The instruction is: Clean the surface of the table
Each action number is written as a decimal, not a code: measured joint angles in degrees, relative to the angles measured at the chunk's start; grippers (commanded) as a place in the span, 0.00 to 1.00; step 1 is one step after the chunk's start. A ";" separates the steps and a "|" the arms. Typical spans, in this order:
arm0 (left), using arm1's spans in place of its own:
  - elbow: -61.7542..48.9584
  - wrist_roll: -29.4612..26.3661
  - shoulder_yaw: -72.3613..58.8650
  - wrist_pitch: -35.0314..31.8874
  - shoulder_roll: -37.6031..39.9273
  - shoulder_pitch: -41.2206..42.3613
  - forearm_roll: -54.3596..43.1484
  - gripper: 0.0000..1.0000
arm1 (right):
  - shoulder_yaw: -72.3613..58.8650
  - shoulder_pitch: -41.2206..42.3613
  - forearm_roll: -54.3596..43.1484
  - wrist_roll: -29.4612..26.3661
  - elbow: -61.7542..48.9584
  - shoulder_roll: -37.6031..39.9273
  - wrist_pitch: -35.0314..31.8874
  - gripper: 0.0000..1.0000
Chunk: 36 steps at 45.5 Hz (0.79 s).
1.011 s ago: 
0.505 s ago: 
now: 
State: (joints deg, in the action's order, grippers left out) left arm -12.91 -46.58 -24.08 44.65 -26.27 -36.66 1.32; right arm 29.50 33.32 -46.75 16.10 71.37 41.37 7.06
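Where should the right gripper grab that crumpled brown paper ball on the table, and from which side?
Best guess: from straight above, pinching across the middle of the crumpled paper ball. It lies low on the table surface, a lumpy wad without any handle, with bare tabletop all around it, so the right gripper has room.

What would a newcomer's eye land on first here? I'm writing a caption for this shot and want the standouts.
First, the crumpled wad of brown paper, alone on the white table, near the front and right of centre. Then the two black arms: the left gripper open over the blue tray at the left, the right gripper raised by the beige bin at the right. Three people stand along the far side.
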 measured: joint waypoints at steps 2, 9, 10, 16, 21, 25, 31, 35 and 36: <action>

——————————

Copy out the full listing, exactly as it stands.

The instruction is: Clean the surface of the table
Each action number is written as a decimal, not a code: measured joint angles in degrees, relative to the angles measured at the chunk's start; grippers (commanded) as a place in the span, 0.00 to 1.00; step 1 is one step after the chunk's start. A ";" separates the steps and a "|" the arms. Typical spans, in this order:
arm0 (left), using arm1's spans in place of its own:
  - elbow: -61.7542..48.9584
  - wrist_roll: -29.4612..26.3661
  - shoulder_yaw: -72.3613..58.8650
  - wrist_pitch: -35.0314..31.8874
  - shoulder_roll: -37.6031..39.9273
  - shoulder_pitch: -41.2206..42.3613
  - forearm_roll: -54.3596..43.1484
  - gripper: 0.0000..1.0000
arm1 (right):
  - shoulder_yaw: -72.3613..58.8650
  - shoulder_pitch: -41.2206..42.3613
  - forearm_roll: -54.3596..43.1484
  - wrist_roll: -29.4612..26.3661
  - elbow: -61.7542..48.9584
  - shoulder_roll: -37.6031..39.9273
  - wrist_pitch: -35.0314..31.8874
  - gripper: 0.0000..1.0000
Chunk: 36 steps at 45.5 Hz (0.79 s).
1.011 s ago: 
0.505 s ago: 
now: 
State: (joints deg, in the action's order, grippers left out) left arm -12.91 -46.58 -24.08 44.65 -26.27 -36.66 1.32; right arm 29.50 33.32 -46.75 16.10 71.37 41.37 7.06
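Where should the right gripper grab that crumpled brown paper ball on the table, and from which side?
Best guess: from straight above, pinching across the middle of the crumpled paper ball. It lies low on the table surface, a lumpy wad without any handle, with bare tabletop all around it, so the right gripper has room.

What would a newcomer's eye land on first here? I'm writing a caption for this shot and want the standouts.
First, the crumpled wad of brown paper, alone on the white table, near the front and right of centre. Then the two black arms: the left gripper open over the blue tray at the left, the right gripper raised by the beige bin at the right. Three people stand along the far side.
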 measured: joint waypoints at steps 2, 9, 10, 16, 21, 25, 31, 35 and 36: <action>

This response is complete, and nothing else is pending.